In a child custody proceeding pursuant to Family Court Act article 6, the father appeals from an order of the Family Court, Suffolk County (Tarantino, Jr., J.), dated June 23, 2008, which, upon an order of the same court dated January 23, 2008, granting the petitioner's motion for partial summary judgment on the issue of "extraordinary circumstances," and after a hearing on the issue of the child's best interests, granted that branch of the petition which was to modify a judgment of the Circuit Court for Hillsborough County, Florida, dated June 3, 2002, inter alia, awarding him sole custody of the subject child, so as to award the petitioner sole custody of the child, limited his contact with the child to written and e-mail correspondence, and directed that the testimony taken at the hearing could be used in any abandonment proceeding associated with the adoption of the child by the petitioner.
Published by New York State Law Reporting Bureau pursuant to Judiciary Law § 431.
This opinion is uncorrected and subject to revision before publication in the Official Reports.
JOSEPH COVELLO, J. P., FRED T. SANTUCCI, CHERYL E. CHAMBERS, PLUMMER E. LOTT, JJ.
(Docket Nos. V-200292-06, V-20293-06)
ORDERED that the order dated June 23, 2008, is modified, on the law, by deleting the provision thereof directing that the testimony taken at the hearing could be used in any abandonment proceeding associated with the adoption of the child by the petitioner; as so modified, the order dated June 23, 2008, is affirmed, without costs or disbursements.

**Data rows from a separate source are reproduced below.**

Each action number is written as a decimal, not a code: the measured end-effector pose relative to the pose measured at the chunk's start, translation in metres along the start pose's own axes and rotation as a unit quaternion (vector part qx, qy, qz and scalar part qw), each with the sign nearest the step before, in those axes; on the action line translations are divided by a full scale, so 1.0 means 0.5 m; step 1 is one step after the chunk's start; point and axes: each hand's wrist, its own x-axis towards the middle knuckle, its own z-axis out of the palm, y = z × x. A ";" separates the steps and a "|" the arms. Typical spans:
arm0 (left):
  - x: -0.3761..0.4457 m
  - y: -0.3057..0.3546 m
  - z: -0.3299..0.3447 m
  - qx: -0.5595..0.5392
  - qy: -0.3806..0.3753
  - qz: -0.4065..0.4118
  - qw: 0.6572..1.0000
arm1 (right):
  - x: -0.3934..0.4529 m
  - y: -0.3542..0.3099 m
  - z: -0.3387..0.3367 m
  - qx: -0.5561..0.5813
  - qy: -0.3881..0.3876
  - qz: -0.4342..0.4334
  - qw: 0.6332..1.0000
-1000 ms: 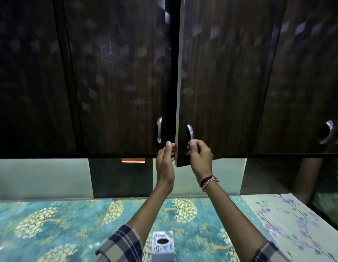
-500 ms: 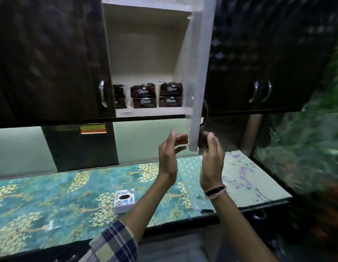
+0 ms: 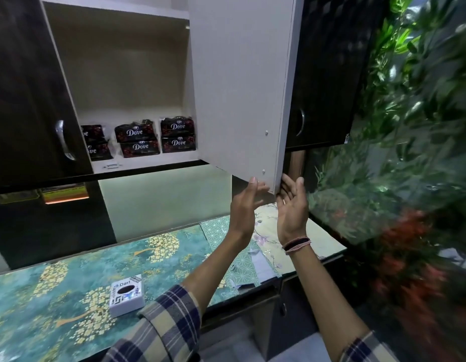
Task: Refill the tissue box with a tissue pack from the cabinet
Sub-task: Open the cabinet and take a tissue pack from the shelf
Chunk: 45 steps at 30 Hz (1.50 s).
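The cabinet door (image 3: 239, 82) stands swung wide, its pale inner face turned toward the camera, and both hands are raised to its lower free corner. The left hand (image 3: 243, 205) is flat and open, fingers straight, its fingertips touching the door's bottom edge from the inner side; its grip holds nothing. The right hand (image 3: 291, 205) is likewise spread open with the palm showing, just at the door's outer edge, thumb and fingers loose and closed on nothing; a banded bracelet (image 3: 296, 244) circles that wrist. Inside the cabinet, on the lower shelf (image 3: 148, 163), dark tissue packs (image 3: 158, 137) marked "Dove" sit in three stacks of two, side by side, the leftmost partly hidden behind the closed dark door (image 3: 30, 100). The tissue box (image 3: 126, 295), white with an oval opening on top, stands on the teal flowered counter (image 3: 44, 296) below, well apart from both hands, near a plaid sleeve (image 3: 169, 320).
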 end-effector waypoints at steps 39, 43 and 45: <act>0.181 0.232 -0.797 0.071 0.209 0.020 0.975 | 0.049 0.543 0.807 -0.220 -0.363 0.120 0.897; 0.151 0.238 -0.795 0.067 0.229 0.031 0.971 | -0.011 0.508 0.781 -0.219 -0.338 0.051 0.914; 0.097 0.238 -0.785 0.058 0.227 0.046 0.971 | -0.052 0.487 0.748 -0.199 -0.357 0.036 0.912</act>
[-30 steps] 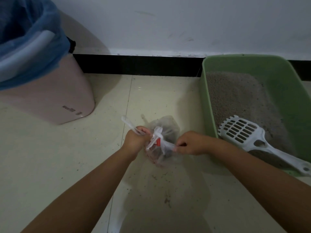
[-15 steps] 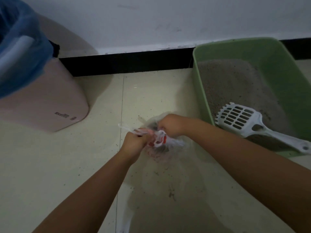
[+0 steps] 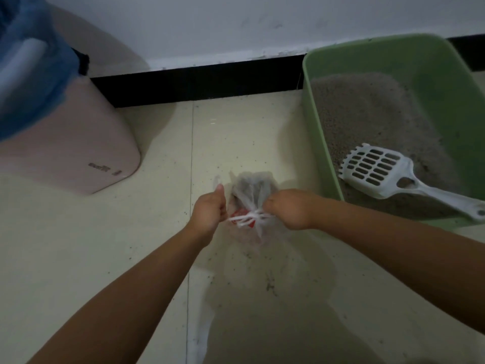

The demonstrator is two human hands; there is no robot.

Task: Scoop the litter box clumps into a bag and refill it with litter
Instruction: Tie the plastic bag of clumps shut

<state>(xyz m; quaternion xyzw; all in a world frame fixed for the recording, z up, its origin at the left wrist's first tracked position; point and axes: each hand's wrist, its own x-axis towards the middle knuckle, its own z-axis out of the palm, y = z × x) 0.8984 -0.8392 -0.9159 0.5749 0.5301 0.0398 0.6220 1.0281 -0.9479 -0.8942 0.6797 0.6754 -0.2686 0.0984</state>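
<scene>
Gripping the twisted handles of a thin translucent plastic bag (image 3: 253,190), both hands work at the middle of the floor (image 3: 65,258). The left hand (image 3: 208,211) has its fingers curled round one white handle strand, thumb up. The right hand (image 3: 287,208) has its fingers curled round the opposite strand. The strands cross between the hands in a knot (image 3: 249,219).

The bag rests on the floor just left of the green litter box (image 3: 446,95). It holds dark material. A red printed patch shows near the knot; its text cannot be read.

The litter box stands on the floor near the wall's black baseboard (image 3: 196,82). Grey litter (image 3: 367,114) covers its bottom. A white slotted scoop (image 3: 378,169) lies on the litter with its handle reaching over the near right rim.

A pink waste bin (image 3: 68,143) lined with a blue bag (image 3: 31,74) stands at the left, well apart from the plastic bag. The bin bears small dark lettering low on its front, too blurred to read.

Scattered dark grains lie on the floor around the plastic bag.
</scene>
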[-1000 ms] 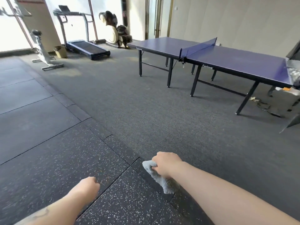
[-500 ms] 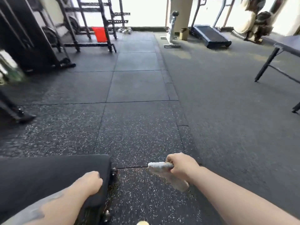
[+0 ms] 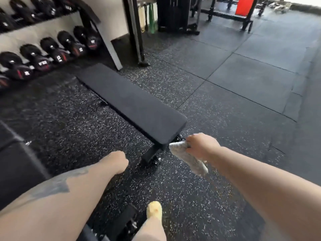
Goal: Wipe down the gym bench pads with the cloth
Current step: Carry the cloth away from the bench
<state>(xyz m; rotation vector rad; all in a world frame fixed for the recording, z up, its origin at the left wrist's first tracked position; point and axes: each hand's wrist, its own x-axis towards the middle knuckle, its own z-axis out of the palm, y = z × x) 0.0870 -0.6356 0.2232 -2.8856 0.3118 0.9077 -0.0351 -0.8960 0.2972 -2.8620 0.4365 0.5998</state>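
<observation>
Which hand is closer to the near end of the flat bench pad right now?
Right. The right hand, gripping the cloth, sits just beside the near end of the bench pad. The left hand hangs lower, short of it, over the floor.

Both forearms extended forward; right hand [image 3: 201, 146] gripping cloth [image 3: 188, 158]; left hand [image 3: 116, 161] curled, holding nothing.

black bench pad [image 3: 132, 103], pale grey cloth [image 3: 188, 158], black floor [image 3: 199, 197] with white speckle, black dumbbells [image 3: 52, 51] with red-white marks, yellow shoe [image 3: 154, 209]
</observation>
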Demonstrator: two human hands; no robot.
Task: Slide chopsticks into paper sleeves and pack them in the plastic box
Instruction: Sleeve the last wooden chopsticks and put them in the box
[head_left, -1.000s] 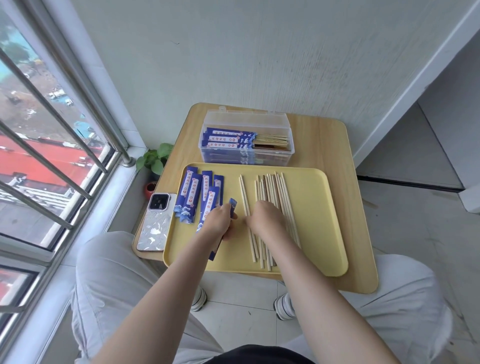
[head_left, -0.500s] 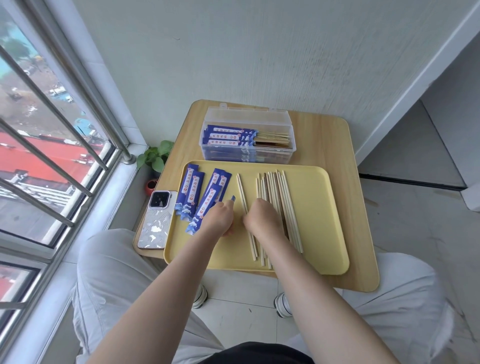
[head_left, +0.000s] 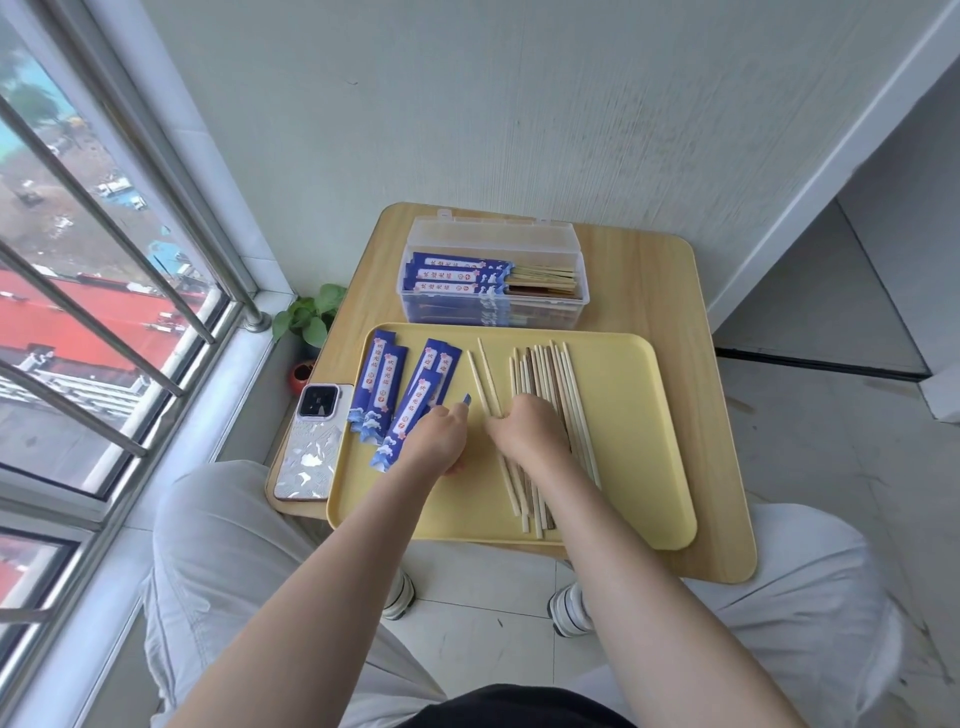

As between a parent and a non-parent, the parent has the superior right to custody that cannot be denied unless the non-parent establishes that the parent has relinquished that right due to surrender, abandonment, persistent neglect, unfitness, or other like extraordinary circumstances (see Matter of Bennett v Jeffreys, 40 NY2d 543, 548; Matter of Dungee v Simmons, 307 AD2d 312, 312-313). Such "extraordinary circumstances" may exist where there has been an "unfortunate or involuntary disruption of custody over an extended period of time" (Matter of Bennett v Jeffreys, 40 NY2d at 546). The burden of proof is on the non-parent to prove such extraordinary circumstances (see Matter of Darlene T., 28 NY2d 391, 394). Absent a finding of extraordinary circumstances, a determination of what is in the best interests of the child is not triggered (see Matter of Nadia Kay R., 125 AD2d 674, 678).
Here, the petitioner sustained her burden of demonstrating, prima facie, the existence of extraordinary circumstances. The father voluntarily gave the child to the petitioner pursuant to powers of attorney dated March 2002 and August 2002, respectively, and with the father's acquiescence, the petitioner took the child to live with her in New York while the father resided in Florida. Prior to the commencement of this proceeding in November 2006, the father only visited with the child once, communicated sporadically with the child, primarily by e-mail, and gave no financial or other support to the child's caretaker. In opposition, the father failed to raise a triable issue of fact (see Alvarez v Prospect Hosp., 68 NY2d 320). Accordingly, the Family Court properly granted the petitioner's motion for partial summary judgment on the issue of "extraordinary circumstances."
Furthermore, the child was 2½ years old when she began living with the petitioner and thus resided with the petitioner and the petitioner's family for most of her life. Over the past six years, the petitioner has given the child a home and provided for all of the child's needs, such as her medical care, schooling, religious upbringing, and extracurricular activities. In contrast, since giving the child to the petitioner, the father has demonstrated neither the willingness nor the ability to parent her. Under these circumstances, as it cannot be said that the court's custody and visitation determinations lack a sound and substantial basis in the record, we decline to disturb them (see Matter of Wispe v Leandry, 63 AD3d 853; Matter of Bradley v Wright, 260 AD2d 477). Further, the Family Court's denial of the father's application for an adjournment of the best interests hearing based upon the father's vague and unsubstantiated claims that he was chronically ill and unable to travel from Florida to New York was a provident exercise of discretion (see Tun v Aw, 10 AD3d 651; Matter of Kagno v Kagno, 296 AD2d 410).
However, the court's ruling that the minutes of the custody proceeding could be used "in any abandonment proceeding associated with the adoption of this child by the Petitioner," was improper, since the adoption proceeding was not before the court at the time of the custody hearing, and the father received no prior notice that the court would be considering adoption issues. The admissibility of those minutes in an abandonment hearing associated with adoption is best determined during the adoption proceeding by the court presiding over that proceeding, after determining the availability of witnesses and granting the father and/or his attorney an opportunity to be heard (see Matter of Raymond J., 224 AD2d 337).
The father's remaining contention is without merit.
COVELLO, J. P., SANTUCCI, CHAMBERS and LOTT, JJ., concur.